## PROBLEM DESCRIPTION
Using the listing that follows, return every line with the word "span".

## DATASET EXTRACT
Content starts

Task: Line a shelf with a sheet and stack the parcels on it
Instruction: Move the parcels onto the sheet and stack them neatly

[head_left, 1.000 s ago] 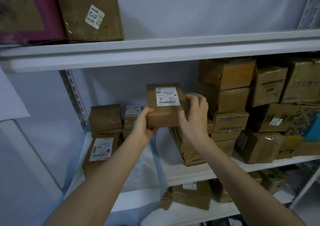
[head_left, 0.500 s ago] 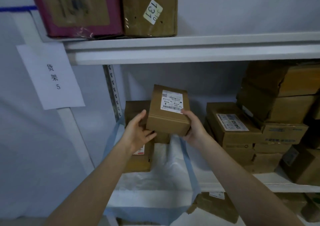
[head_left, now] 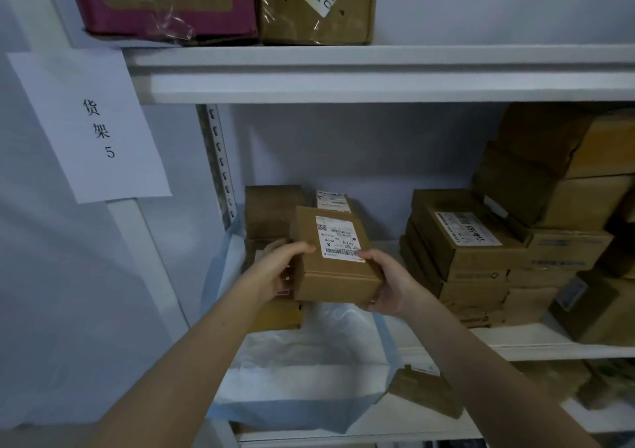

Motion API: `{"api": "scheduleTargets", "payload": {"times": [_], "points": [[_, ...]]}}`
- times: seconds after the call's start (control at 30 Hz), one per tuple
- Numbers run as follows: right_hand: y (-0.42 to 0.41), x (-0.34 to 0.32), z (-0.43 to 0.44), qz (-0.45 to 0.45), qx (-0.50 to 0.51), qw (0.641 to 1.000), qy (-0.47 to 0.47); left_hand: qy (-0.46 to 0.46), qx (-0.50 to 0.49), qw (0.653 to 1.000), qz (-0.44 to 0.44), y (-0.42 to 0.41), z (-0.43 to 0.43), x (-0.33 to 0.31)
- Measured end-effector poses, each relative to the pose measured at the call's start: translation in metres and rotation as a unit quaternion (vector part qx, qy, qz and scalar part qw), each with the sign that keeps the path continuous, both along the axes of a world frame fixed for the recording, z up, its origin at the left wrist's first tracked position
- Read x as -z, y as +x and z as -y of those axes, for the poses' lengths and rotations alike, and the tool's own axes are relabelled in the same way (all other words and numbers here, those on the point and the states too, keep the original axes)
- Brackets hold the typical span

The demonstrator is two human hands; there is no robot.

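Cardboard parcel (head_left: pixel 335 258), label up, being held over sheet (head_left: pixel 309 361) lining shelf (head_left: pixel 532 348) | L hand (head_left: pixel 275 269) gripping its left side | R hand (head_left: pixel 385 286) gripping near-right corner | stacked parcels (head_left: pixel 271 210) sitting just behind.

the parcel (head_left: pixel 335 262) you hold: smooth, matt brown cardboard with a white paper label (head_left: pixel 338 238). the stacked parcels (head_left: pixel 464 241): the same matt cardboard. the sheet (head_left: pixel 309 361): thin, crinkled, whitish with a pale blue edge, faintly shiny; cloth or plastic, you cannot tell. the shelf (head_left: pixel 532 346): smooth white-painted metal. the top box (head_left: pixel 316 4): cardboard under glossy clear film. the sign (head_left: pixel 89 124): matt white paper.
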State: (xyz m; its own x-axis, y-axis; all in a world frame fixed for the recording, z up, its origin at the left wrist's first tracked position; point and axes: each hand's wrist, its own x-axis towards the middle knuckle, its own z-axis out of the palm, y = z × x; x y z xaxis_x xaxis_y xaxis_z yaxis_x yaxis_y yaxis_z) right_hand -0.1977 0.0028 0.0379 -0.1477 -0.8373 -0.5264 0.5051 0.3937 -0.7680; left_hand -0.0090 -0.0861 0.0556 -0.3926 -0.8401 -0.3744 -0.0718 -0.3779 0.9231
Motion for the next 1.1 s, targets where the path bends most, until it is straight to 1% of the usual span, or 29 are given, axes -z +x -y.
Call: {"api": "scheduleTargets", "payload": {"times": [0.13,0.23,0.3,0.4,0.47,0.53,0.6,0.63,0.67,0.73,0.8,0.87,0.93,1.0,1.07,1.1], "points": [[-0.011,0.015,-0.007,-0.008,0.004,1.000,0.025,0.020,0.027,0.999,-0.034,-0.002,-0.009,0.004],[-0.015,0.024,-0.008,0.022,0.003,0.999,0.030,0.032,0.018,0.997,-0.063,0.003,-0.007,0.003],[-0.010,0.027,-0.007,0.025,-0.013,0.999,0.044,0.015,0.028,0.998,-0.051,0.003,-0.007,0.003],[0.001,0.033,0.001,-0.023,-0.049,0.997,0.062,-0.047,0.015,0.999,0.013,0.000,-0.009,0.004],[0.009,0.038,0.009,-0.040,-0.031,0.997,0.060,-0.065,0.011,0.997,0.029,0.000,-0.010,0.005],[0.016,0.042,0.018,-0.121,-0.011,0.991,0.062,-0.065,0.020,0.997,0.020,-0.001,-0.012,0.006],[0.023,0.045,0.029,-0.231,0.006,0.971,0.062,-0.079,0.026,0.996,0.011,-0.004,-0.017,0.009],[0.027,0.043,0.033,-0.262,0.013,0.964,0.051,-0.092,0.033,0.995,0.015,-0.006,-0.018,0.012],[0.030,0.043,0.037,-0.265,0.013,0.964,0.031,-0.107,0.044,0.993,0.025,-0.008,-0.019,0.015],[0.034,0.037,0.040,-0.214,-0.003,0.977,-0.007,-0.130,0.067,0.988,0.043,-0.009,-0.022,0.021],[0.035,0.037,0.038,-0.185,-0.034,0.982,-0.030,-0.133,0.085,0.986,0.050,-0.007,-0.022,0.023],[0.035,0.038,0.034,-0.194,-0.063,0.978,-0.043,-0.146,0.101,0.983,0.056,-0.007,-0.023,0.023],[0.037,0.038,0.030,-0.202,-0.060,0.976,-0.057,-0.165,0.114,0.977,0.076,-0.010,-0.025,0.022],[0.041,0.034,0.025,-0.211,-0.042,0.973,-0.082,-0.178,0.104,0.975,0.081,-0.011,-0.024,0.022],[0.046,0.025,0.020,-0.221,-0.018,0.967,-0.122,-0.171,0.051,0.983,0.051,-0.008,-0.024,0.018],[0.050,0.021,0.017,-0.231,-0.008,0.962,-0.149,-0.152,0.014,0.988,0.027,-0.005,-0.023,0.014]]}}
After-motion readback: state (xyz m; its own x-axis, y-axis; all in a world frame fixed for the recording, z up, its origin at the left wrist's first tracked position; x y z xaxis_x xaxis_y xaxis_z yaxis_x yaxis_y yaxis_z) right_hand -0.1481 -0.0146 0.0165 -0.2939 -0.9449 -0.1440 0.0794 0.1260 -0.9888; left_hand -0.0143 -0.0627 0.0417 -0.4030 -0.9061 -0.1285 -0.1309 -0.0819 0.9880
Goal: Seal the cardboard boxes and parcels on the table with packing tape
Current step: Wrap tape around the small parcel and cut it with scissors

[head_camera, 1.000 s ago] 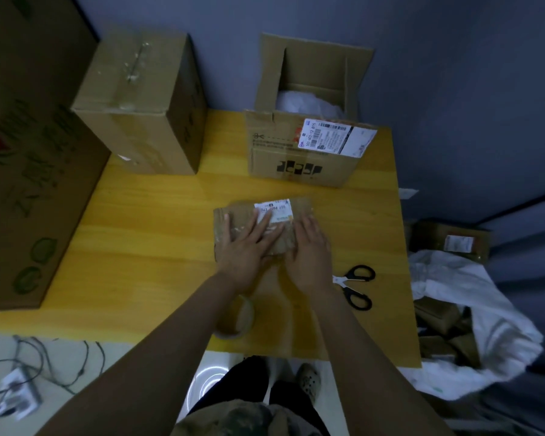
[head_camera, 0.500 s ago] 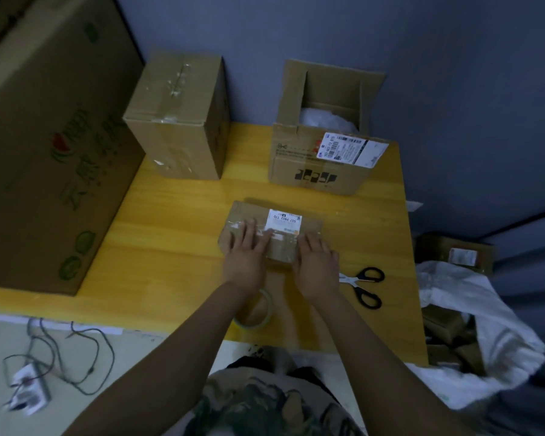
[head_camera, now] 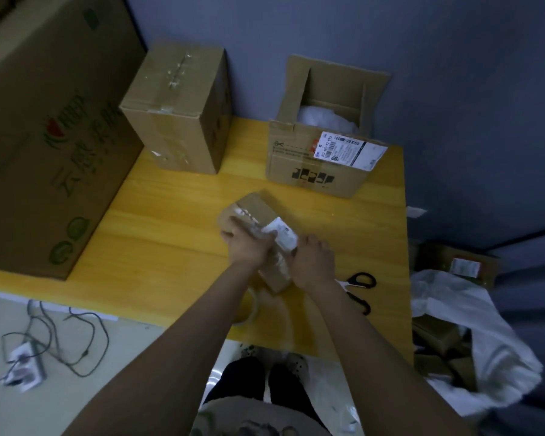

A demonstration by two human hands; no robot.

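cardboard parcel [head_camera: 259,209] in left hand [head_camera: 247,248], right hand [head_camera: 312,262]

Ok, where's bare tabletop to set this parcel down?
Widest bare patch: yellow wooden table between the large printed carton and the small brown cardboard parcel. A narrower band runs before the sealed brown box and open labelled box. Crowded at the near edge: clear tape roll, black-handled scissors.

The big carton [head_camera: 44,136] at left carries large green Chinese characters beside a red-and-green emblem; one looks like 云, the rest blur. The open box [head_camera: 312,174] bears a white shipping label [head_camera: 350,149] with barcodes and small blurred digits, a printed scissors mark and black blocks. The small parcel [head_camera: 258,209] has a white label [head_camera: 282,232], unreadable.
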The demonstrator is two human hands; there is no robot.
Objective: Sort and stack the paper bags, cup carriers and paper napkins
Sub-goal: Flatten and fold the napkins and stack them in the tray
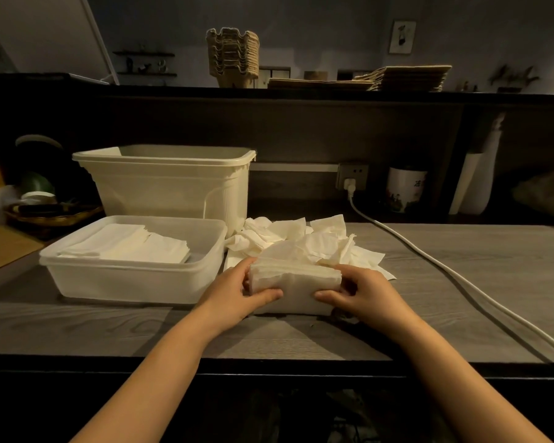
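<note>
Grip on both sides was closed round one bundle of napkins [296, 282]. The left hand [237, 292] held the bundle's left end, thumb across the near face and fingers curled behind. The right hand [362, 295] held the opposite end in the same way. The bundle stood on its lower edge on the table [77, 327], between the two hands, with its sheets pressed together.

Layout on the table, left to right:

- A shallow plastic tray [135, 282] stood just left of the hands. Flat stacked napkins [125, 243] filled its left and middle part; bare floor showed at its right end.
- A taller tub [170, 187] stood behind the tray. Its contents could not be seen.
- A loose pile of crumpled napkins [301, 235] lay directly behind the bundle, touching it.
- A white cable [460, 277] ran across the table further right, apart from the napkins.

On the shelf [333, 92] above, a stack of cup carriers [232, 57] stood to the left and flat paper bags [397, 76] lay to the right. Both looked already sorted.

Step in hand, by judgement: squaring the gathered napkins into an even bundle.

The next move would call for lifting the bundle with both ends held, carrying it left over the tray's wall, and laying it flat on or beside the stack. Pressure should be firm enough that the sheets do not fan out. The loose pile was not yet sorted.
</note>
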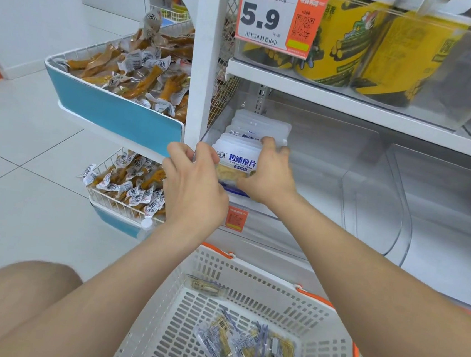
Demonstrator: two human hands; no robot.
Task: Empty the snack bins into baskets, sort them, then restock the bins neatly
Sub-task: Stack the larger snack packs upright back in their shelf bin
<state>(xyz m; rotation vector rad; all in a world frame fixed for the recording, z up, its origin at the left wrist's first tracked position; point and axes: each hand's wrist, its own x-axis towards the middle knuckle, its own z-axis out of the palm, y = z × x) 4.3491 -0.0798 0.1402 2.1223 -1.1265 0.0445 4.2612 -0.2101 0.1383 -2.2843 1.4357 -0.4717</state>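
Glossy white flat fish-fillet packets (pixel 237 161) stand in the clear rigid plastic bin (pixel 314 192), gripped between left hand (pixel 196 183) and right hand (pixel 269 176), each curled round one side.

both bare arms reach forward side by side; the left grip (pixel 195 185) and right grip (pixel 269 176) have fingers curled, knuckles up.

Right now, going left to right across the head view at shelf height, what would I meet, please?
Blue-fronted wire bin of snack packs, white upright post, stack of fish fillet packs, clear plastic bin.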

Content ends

## RESPONSE TO THE TASK
- Brackets hold the typical span
Motion for the next 1.1 s, targets where the path bends most, until it is straight to 1% of the usual span, or 29 are given, axes -z +x -y.

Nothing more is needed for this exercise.